Barr-Nunn's customers include major manufacturers, consumer products companies, retailers, and transportation and logistics providers. Barr-Nunn has won many carrier awards with multiple customers, which is a testament to their commitment to operational excellence and customer service.
 
Advisors
 
Scudder Law Firm, P.C., L.L.O. of Lincoln, Nebraska served as transaction and legal advisor to Knight Transportation. Belin McCormick, P.C., of Des Moines, Iowa, served as legal counsel to Barr-Nunn Enterprises.
 
About Knight Transportation
 
Knight Transportation, Inc. is a provider of multiple truckload transportation and logistics services using a nationwide network of service centers in the U.S. to serve customers throughout North America.  In addition to operating one of the country’s largest tractor fleets, Knight also contracts with third-party equipment providers to provide a broad range of truckload services to its customers while creating quality driving jobs for our driving associates and successful business opportunities for owner-operators.
 
This press release contains forward-looking statements within the meaning of Section 27A of the Securities Act of 1933, as amended, and Section 21E of the Securities Exchange Act of 1934, as amended. Such forward-looking statements are made pursuant to the safe harbor provisions of the Private Securities Litigation Reform Act of 1995.  Forward-looking statements generally may be identified by words such as “anticipates,” “believes,” “estimates,” “plans,” “projects,” “expects,” “hopes,” “intends,” “will,” “could,” “may,” and terms and phrases of similar substance. In this press release, forward-looking statements cover matters such as expected earnings accretion, revenues, expenses, purchase accounting, and future operations of Barr-Nunn.  Forward-looking statements are based upon the current beliefs and expectations of our management and are inherently subject to risks and uncertainties, some of which cannot be predicted or quantified, which could cause future events and actual results to differ materially from those set forth in, contemplated by, or underlying the forward-looking statements.  Accordingly, actual results may differ from those set forth in the forward-looking statements.  Readers should review and consider the factors that may affect future results and other disclosures by Knight in its press releases, stockholder reports, Annual Report on Form 10-K, and other filings with the Securities and Exchange Commission.

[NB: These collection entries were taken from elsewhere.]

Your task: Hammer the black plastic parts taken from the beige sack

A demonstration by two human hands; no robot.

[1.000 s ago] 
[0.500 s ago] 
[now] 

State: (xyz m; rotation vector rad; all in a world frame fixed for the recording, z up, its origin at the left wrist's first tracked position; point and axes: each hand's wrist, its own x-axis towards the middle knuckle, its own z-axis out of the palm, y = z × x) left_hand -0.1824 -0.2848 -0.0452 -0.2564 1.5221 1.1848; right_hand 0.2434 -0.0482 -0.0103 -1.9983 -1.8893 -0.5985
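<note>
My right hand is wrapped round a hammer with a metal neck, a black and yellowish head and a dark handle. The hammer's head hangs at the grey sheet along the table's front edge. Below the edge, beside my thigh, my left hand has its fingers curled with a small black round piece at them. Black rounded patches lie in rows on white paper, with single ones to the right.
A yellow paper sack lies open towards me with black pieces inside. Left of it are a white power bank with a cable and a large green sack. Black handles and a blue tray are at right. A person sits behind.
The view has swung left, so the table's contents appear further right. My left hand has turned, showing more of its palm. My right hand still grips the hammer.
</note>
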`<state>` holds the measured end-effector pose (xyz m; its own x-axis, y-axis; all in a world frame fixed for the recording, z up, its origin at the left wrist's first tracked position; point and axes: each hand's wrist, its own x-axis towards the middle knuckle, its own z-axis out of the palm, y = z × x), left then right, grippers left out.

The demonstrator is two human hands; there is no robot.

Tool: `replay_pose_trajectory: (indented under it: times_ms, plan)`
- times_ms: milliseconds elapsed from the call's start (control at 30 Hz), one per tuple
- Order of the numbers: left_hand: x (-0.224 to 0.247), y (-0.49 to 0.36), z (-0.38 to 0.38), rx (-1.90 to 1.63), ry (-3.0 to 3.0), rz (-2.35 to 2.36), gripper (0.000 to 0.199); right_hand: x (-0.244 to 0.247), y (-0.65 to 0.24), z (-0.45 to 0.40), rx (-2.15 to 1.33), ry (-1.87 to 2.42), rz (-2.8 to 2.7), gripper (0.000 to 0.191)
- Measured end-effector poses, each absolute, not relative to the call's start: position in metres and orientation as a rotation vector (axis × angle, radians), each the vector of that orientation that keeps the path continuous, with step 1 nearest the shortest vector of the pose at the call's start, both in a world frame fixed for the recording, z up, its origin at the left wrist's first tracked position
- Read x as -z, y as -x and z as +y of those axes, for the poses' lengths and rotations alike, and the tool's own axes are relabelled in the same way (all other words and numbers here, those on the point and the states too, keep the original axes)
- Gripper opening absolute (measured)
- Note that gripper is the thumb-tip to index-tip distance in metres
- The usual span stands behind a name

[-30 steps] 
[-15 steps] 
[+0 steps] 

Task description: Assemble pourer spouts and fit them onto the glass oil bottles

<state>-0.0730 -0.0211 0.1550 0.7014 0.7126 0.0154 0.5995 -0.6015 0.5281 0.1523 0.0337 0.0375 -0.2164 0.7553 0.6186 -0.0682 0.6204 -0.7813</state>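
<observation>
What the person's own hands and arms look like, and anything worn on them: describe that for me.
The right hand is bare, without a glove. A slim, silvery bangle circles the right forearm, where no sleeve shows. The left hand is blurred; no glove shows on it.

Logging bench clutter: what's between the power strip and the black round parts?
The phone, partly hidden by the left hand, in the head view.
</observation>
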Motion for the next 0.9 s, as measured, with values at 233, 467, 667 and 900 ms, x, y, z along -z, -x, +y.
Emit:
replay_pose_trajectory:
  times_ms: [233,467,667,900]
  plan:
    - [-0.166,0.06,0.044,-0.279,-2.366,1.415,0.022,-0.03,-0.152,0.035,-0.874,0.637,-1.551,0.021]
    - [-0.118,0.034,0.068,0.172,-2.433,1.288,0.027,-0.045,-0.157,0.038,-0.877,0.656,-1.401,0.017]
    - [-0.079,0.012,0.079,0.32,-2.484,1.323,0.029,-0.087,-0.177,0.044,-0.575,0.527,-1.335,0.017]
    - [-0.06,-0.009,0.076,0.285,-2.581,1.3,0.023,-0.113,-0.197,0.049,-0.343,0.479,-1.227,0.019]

Knight disclaims any obligation to update or revise any forward-looking statements to reflect actual results or changes in the factors affecting the forward-looking information.
 
Contact: David Jackson, President, or Adam Miller, CFO – (602) 269-2000
 

 
 

 


Non-GAAP Reconciliation

This press release contains EBITDA, which is a "non-GAAP financial measure" as that term is defined in Regulation G of the Securities Exchange Act of 1934.  In accordance with Regulation G, Knight has reconciled this non-GAAP financial measure to its most directly comparable U.S. GAAP measure.
 
EBITDA is included because Knight used this measure in evaluating the Barr-Nunn acquisition, and management believes this measure provides investors and securities analysts information used generally in evaluating acquisitions in Knight's industry.  EBITDA is not intended to represent, and should not be considered more meaningful than, or as an alternative to, net income.  Investors should not place undue reliance on this measure, as Knight primarily evaluates its results using net income.
 
RECONCILIATION OF BARR-NUNN ESTIMATED NET INCOME TO EBITDA, AS DEFINED, FOR THE TWELVE MONTHS ENDED AUGUST 31, 2014 (UNAUDITED)
 
(DOLLARS IN THOUSANDS)
     
       
Net Income(1)
  $ 14,488  
Plus:
       
  Income tax expense(1)
    -  
  Interest expense
    404  
  Depreciation and amortization
    11,062  
EBITDA
  $ 25,954  
         
         
(1) Barr-Nunn was an S corporation prior to acquisition date and thus did not recognize federal or most state income taxes.